Fried Potato Peels
This is such a simple idea, it barely needs a formal recipe, beyond the instructions to shred the potato peels, fry until crispy and apply as a garnish.
It does, of course, assume that you are, at the same time, making some other potato dish (such as mash ) which involves first peeling your spuds.
- potato peelings (from potatoes which have first been scrubbed clean)
- olive oil or bacon fat
- pinch of salt
You’ll also need:
- A frying pan, large enough to accommodate the shredded potato peels
- Gather together your potato peelings and slice them very finely (to a width of 1-2mm) using a sharp knife.
- Place your frying pan over a medium heat. When hot, add olive oil to coat the pan (or use bacon fat if you prefer).
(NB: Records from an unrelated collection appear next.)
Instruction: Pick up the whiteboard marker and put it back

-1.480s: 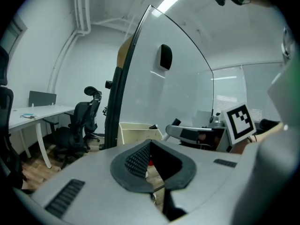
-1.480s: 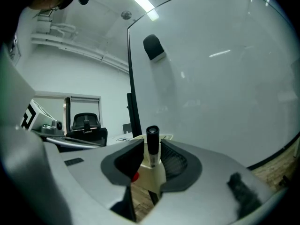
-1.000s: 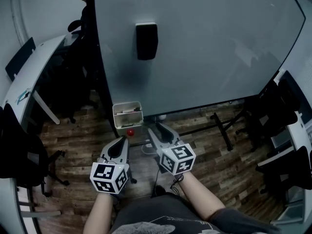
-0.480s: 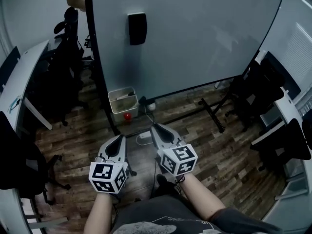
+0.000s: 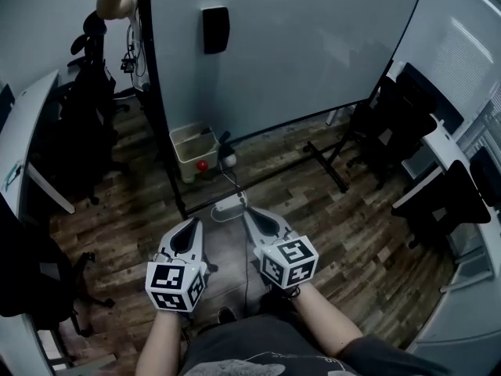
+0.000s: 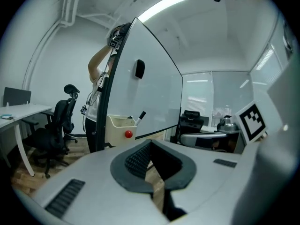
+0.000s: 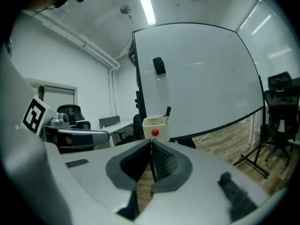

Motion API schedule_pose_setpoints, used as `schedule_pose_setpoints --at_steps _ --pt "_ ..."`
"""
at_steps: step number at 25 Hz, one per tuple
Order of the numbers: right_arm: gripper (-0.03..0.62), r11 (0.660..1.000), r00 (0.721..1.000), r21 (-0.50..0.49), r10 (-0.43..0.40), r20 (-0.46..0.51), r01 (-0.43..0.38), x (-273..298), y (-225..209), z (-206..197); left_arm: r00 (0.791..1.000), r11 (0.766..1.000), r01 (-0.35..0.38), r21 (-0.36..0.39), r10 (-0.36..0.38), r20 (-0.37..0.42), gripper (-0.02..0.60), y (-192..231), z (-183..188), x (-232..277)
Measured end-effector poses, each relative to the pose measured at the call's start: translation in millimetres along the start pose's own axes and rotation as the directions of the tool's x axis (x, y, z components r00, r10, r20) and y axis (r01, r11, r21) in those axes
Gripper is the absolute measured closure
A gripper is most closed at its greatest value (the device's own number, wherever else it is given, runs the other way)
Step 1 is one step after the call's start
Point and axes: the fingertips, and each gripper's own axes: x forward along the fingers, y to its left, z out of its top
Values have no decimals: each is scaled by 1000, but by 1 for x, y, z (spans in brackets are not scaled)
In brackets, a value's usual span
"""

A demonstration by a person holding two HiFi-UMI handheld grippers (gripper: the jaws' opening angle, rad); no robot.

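I am holding my left gripper (image 5: 196,222) and right gripper (image 5: 246,211) with jaws together, both empty. Farther off, the whiteboard marker (image 5: 225,139) is standing in the cream box (image 5: 185,134) below the whiteboard (image 5: 297,45). Judging by that, it is already put back and nothing is left.

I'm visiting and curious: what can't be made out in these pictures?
Marker: only its top shows above the box rim in both gripper views; the rest is hidden.
Box contents: hidden by its wall; too small in the head view.
Person: mostly hidden behind the whiteboard in the left gripper view; cut off by the head view's top edge.
Red dot on the box: too small to identify.
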Motion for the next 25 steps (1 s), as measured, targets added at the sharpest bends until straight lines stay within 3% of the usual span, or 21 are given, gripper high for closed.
schedule_pose_setpoints --at_steps 10,20,25 --pt "571 997 998 -43 68 -10 -68 -29 7 0 999 999 -34 -36 34 4 568 -33 -4 -16" --pt "572 980 983 -80 178 -39 -181 -84 -3 -9 998 997 -69 -43 69 11 568 -98 -7 -26" --pt "572 976 979 -87 196 -62 -201 -118 -16 -15 997 996 -76 -35 76 8 568 -139 -12 -32"
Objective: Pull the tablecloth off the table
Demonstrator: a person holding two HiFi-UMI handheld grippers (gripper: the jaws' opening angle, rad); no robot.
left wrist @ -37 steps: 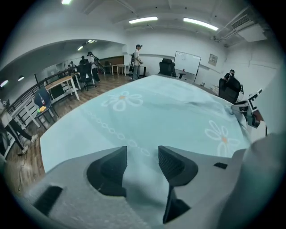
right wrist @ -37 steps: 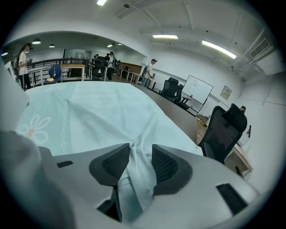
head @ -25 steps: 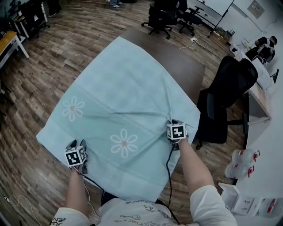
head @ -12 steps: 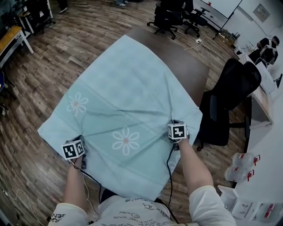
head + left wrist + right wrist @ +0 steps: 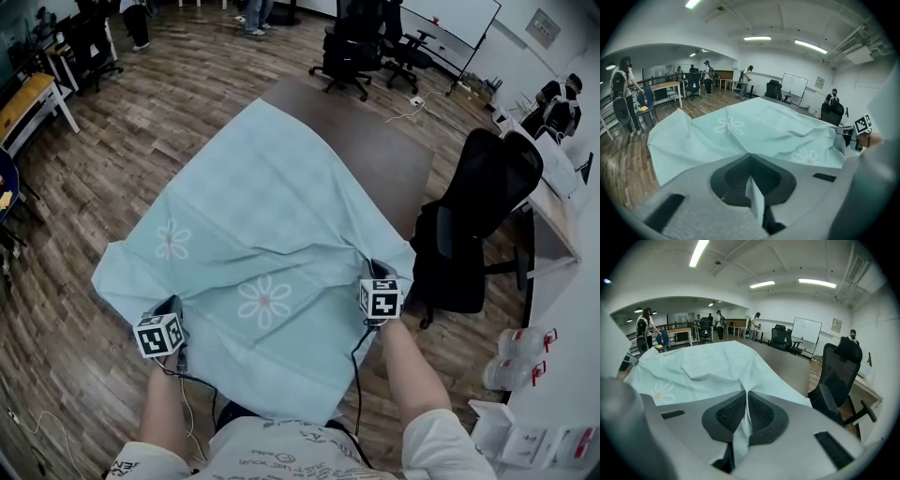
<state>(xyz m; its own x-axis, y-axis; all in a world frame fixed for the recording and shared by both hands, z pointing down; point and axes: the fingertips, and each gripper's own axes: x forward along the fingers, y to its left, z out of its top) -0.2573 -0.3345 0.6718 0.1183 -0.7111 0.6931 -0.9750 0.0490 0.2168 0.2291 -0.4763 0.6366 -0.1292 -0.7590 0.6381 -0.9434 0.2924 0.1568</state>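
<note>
Left gripper (image 5: 749, 157): we had it clamped on the tablecloth (image 5: 262, 225) at the table's (image 5: 375, 141) near-left edge; a second earlier it gaped.
Right gripper (image 5: 746, 394): likewise pinched on cloth, near-right edge.
Tablecloth: stayed draped over the table, newly creased between our grips.

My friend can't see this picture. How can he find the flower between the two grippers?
Find the brown table with the pale blue tablecloth over it. Two white flowers are printed on it; this flower lies nearest the person, between the left gripper and right gripper, while the other flower lies farther away, leftward.
</note>
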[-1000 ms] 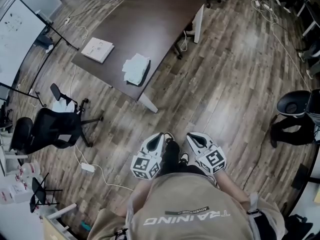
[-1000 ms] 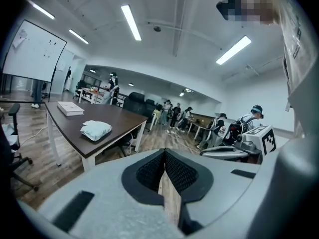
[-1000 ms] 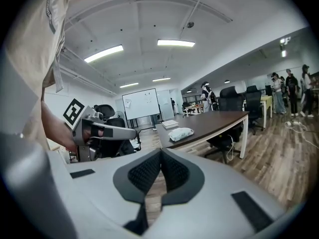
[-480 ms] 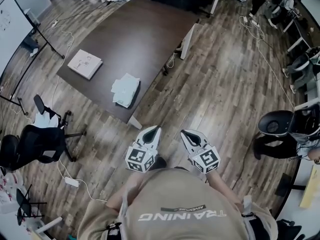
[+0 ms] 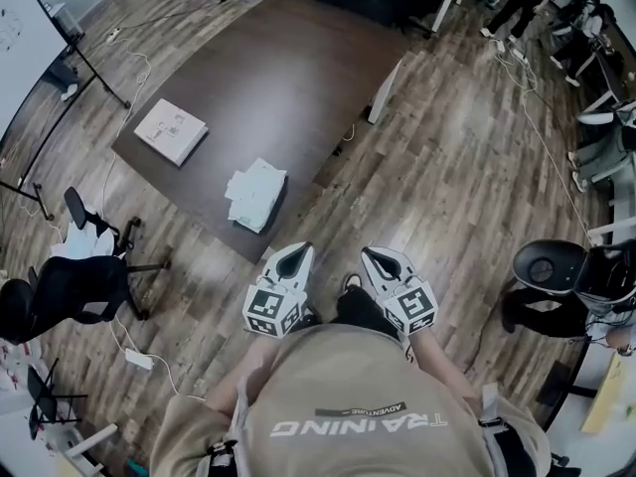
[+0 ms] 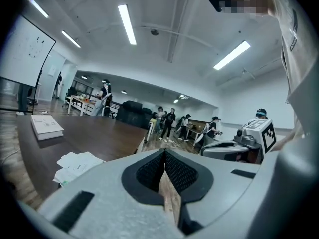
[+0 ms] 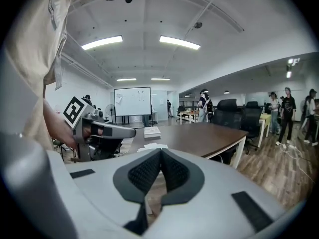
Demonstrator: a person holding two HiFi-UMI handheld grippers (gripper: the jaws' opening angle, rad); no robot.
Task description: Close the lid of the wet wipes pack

- Add the shredded potato peels and a pinch of salt – they should start sizzling straight away. Don’t crowd the pan too much, as you want the peels to fry, not steam, so if you have a large amount of peels, you might want to fry them in batches.
- Fry the potato peels, stirring occasionally, until crispy, probably around 6-8 minutes, though it will depend somewhat on how thinly the potatoes were peeled to begin with. Drain on kitchen paper and apply as a garnish at will.
- You can, of course, add some flavourings to the peels as you fry them, perhaps some whole cumin seeds or a little crushed garlic, or whatever else takes your fancy.
- A crispy potato garnish for your mash where, before, there was none.